Prompt
Each line of the listing below, from the very first to the one that contains "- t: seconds", is to be retyped exactly as it stands.
= = =
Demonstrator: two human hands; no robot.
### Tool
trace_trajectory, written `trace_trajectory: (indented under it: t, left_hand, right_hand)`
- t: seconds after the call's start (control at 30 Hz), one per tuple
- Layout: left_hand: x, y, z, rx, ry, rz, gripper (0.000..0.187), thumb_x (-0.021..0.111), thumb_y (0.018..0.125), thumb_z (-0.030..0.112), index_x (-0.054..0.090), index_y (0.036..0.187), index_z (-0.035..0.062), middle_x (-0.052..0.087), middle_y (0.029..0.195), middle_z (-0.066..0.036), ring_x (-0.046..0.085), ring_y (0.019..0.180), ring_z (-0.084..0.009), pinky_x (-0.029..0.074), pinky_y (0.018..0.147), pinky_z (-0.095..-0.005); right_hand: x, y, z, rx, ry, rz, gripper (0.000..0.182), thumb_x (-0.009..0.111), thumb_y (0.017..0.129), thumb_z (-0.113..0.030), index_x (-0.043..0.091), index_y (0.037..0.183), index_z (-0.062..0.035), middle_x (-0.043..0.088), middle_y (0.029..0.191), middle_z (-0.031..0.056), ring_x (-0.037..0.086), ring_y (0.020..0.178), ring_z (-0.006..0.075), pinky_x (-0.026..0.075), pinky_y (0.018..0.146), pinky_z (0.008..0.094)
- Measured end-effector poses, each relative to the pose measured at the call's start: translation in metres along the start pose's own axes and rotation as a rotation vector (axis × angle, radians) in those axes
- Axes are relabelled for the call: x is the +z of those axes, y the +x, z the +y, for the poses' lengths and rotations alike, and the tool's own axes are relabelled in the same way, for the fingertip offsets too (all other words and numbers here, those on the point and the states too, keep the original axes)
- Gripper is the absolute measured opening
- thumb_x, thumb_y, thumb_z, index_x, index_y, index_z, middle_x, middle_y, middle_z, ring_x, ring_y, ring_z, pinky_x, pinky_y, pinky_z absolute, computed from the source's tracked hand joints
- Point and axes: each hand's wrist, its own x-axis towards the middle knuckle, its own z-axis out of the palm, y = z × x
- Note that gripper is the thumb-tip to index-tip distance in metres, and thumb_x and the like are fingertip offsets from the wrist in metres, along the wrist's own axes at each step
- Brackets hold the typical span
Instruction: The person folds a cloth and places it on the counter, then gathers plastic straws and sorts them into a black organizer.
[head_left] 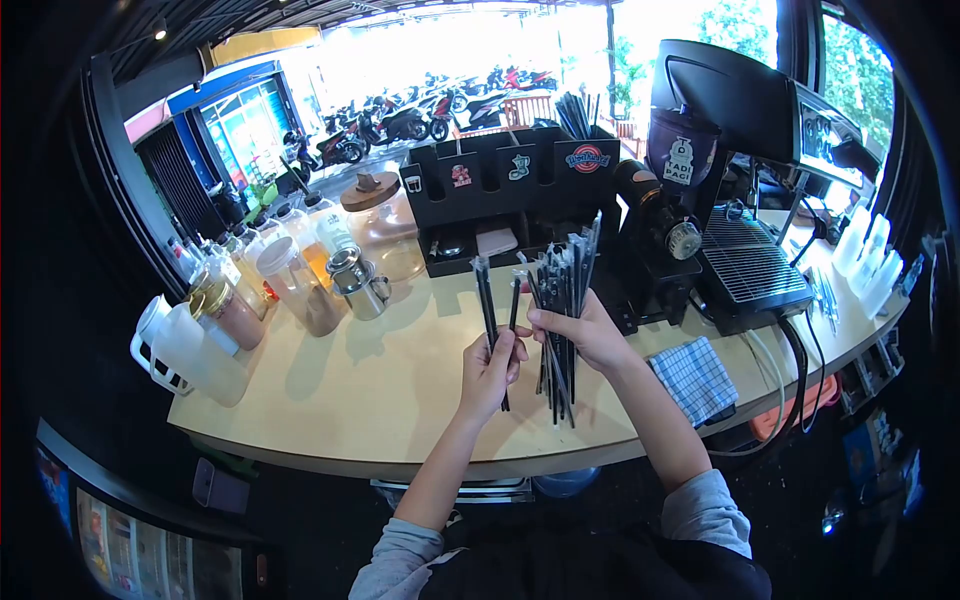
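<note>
Above the light wooden counter [400, 400], my left hand [488, 368] is closed around a few black drinking straws [486, 300] in clear wrappers, held nearly upright. Just to its right, my right hand [585, 335] grips a thicker bundle of wrapped black straws [568, 280], whose lower ends point down toward the counter. The two hands are close together, with the fingers of the left near the bundle. Behind them stands a black organizer [500, 200] with stickers on its front, and more straws [578, 115] stick up from its right compartment.
Several bottles, a plastic pitcher [200, 350], a glass jar [385, 230] with a wooden lid and a metal coffee dripper [350, 275] stand on the left. At right are a coffee grinder [665, 215], an espresso machine [745, 260] and a checkered cloth [693, 380].
</note>
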Motion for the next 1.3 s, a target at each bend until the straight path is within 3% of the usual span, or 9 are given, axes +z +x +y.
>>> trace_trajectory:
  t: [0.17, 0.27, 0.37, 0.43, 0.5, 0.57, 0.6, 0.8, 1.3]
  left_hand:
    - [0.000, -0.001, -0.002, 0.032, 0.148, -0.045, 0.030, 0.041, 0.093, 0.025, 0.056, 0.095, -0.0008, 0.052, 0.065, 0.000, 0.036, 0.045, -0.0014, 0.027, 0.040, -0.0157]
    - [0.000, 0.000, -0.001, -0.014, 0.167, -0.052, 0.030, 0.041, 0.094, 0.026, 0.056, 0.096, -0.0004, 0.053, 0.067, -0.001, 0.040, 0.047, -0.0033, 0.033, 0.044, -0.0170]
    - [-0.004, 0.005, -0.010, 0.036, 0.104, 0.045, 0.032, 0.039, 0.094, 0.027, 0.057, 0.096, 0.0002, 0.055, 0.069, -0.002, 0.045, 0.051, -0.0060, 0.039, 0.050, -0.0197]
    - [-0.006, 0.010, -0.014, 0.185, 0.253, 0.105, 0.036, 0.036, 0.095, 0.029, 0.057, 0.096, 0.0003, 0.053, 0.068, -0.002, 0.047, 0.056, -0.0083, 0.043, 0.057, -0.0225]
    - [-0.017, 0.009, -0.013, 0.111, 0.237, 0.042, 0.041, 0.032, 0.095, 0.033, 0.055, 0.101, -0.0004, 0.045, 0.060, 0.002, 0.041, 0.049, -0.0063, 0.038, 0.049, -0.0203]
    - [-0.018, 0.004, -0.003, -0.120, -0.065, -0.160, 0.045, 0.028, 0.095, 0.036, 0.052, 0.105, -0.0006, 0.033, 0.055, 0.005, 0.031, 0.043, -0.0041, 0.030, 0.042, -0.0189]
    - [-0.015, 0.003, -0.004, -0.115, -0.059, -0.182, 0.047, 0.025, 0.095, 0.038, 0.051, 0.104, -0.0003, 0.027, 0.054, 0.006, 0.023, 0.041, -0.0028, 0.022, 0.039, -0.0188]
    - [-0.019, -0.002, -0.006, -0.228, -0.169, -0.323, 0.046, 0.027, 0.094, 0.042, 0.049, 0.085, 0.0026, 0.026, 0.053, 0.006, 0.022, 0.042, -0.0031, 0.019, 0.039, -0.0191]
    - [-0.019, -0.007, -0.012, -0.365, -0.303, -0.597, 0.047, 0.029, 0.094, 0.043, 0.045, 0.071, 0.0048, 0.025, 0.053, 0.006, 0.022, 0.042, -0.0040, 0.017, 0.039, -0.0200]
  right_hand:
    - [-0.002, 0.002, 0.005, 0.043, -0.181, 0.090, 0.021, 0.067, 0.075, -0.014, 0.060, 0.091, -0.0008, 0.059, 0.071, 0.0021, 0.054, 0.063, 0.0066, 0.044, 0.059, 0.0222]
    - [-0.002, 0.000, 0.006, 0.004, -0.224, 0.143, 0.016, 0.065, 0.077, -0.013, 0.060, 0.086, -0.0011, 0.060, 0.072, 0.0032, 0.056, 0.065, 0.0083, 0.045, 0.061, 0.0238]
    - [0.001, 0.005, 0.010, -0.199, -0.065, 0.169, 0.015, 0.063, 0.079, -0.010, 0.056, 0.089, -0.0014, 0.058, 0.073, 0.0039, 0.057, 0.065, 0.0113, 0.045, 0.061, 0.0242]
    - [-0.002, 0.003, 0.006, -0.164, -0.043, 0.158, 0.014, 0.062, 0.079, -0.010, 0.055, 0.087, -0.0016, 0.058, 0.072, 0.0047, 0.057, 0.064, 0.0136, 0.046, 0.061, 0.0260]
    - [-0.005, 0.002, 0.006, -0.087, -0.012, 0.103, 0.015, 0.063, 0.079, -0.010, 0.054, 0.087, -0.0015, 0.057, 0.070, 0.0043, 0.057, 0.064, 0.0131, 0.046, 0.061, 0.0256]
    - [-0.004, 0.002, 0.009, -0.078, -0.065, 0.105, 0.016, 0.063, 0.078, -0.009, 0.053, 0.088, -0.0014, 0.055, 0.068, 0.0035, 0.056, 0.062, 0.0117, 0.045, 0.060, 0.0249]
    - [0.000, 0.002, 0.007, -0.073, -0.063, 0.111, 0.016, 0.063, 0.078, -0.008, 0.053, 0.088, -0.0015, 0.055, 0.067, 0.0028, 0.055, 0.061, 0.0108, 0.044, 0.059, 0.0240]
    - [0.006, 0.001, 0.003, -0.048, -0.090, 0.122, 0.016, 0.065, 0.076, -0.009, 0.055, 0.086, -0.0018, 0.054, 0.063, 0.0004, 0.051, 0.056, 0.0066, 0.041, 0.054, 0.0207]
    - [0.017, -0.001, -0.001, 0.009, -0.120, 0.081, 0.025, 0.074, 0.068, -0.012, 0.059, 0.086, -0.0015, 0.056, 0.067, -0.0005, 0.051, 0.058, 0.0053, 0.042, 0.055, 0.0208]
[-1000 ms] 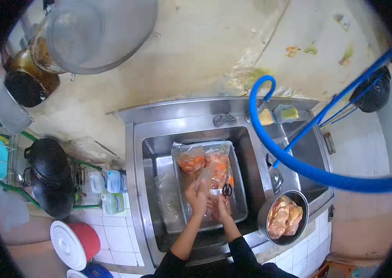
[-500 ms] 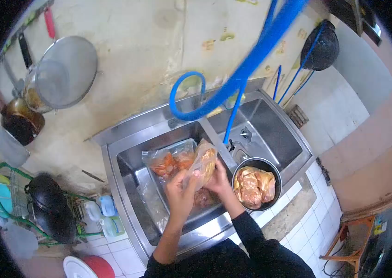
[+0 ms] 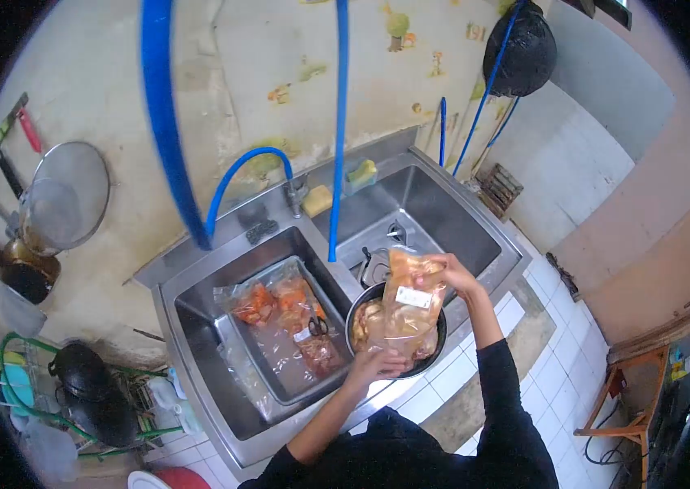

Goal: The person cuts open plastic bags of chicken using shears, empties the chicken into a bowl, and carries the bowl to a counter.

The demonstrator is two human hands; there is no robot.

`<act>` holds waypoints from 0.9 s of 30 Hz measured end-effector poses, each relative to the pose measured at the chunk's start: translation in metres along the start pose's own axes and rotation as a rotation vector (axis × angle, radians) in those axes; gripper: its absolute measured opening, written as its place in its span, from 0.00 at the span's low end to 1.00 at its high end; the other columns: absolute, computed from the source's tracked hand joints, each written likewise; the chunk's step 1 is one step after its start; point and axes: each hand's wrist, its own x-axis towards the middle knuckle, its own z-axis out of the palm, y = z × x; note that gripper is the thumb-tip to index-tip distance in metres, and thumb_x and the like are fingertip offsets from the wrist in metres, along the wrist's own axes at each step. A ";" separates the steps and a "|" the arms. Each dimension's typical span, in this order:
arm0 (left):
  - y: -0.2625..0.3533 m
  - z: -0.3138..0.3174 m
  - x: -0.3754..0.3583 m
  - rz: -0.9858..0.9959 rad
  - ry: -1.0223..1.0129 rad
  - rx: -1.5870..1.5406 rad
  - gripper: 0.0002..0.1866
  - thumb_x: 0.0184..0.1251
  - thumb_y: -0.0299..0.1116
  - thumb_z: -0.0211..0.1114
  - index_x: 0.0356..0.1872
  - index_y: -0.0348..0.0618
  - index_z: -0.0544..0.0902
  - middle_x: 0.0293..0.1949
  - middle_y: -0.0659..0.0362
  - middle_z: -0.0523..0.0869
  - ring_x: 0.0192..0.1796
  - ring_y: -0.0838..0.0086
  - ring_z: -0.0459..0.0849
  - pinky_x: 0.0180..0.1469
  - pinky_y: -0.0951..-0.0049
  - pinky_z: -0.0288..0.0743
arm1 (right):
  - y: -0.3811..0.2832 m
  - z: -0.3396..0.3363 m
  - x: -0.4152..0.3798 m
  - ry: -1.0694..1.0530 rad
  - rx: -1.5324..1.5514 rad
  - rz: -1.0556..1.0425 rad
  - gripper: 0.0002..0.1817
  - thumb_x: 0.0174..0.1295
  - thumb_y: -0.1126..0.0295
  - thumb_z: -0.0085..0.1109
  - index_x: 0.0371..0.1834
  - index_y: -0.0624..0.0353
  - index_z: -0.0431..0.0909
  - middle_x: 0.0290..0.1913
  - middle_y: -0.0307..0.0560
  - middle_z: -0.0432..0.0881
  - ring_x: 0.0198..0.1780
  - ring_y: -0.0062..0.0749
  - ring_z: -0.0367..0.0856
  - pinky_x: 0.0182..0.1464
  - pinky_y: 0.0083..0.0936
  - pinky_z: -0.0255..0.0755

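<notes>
A clear plastic bag of pale meat (image 3: 412,314), with a white label, is tilted over a dark pot (image 3: 351,330). My right hand (image 3: 452,275) grips its upper end, fingers closed on the plastic. Lower down, my left hand (image 3: 379,367) holds the bag's bottom end by the pot's near rim. Pieces of raw meat (image 3: 365,322) show inside the pot, partly hidden behind the bag. To the left, a metal tray (image 3: 276,367) in the left basin contains bagged orange-red meat (image 3: 254,304), another bag of meat (image 3: 320,356) and black-handled scissors (image 3: 317,327).
The steel double sink (image 3: 167,285) stands against the wall, its right basin (image 3: 459,216) beyond the pot. A blue hose (image 3: 337,130) hangs down in front of it. Sponges (image 3: 318,200) rest on the back ledge. Pans and a strainer (image 3: 76,196) hang at left.
Both hands have moved right with the bag, from above the tray to over the pot. The bag is now tilted there, and the camera view has shifted. Scissors are now visible in the tray.
</notes>
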 end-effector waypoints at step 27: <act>0.037 -0.018 0.003 0.812 0.543 1.219 0.31 0.44 0.29 0.67 0.53 0.41 0.66 0.48 0.45 0.63 0.54 0.51 0.64 0.56 0.57 0.61 | -0.060 0.058 -0.004 0.068 -0.390 -0.369 0.10 0.51 0.64 0.66 0.30 0.60 0.84 0.30 0.45 0.81 0.37 0.29 0.77 0.41 0.24 0.68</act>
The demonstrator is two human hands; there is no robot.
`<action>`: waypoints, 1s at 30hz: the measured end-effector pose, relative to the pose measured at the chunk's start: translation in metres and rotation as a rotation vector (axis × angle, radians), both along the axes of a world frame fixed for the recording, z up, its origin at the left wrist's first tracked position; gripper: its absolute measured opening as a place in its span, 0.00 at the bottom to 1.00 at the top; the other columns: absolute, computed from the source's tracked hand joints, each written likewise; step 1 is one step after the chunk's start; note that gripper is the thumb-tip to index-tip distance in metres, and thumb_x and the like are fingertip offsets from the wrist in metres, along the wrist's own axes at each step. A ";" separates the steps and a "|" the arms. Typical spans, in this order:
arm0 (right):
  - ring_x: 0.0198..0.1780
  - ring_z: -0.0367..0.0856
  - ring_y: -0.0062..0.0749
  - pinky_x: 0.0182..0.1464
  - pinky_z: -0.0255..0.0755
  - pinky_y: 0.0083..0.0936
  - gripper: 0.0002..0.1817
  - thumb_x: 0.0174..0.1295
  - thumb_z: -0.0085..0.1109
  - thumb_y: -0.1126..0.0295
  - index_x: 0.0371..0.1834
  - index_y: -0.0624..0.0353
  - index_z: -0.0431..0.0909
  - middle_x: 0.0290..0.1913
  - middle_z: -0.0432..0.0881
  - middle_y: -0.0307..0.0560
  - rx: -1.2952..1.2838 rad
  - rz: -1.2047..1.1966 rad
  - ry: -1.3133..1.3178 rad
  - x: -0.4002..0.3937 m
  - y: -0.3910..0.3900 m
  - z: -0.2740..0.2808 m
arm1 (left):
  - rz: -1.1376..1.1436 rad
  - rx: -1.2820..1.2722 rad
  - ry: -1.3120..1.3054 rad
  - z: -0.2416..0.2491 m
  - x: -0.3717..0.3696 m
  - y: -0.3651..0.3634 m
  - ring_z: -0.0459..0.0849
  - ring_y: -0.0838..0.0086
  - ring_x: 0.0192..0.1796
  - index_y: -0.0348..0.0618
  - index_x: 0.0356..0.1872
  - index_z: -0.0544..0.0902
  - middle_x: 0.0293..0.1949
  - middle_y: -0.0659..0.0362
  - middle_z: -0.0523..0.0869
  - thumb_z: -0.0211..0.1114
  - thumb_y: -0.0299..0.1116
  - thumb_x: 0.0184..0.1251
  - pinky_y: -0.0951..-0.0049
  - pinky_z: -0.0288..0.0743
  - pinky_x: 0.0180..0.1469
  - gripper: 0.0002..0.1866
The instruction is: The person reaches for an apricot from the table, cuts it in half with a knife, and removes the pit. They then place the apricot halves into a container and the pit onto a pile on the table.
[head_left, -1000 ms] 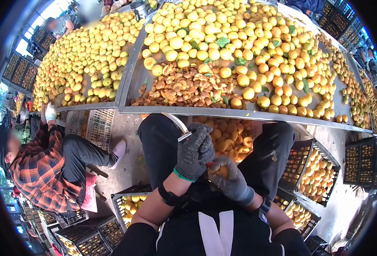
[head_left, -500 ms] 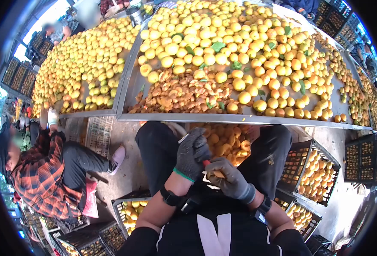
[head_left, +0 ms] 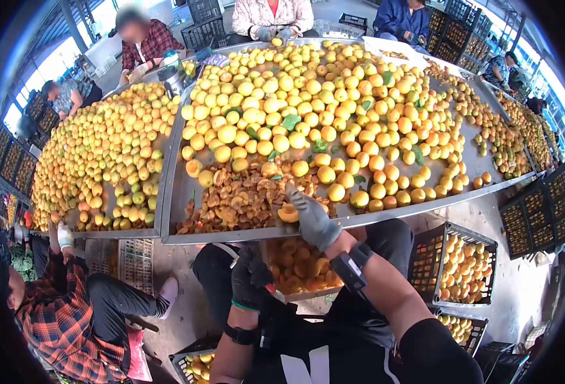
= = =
Output
Demonstrator: two human hands; no robot.
### Tool
trace_trajectory, written `trace_trajectory: (indented under it: t, left_hand, right_hand)`
- t: seconds after the call's start (control at 30 Hz), one per tuple

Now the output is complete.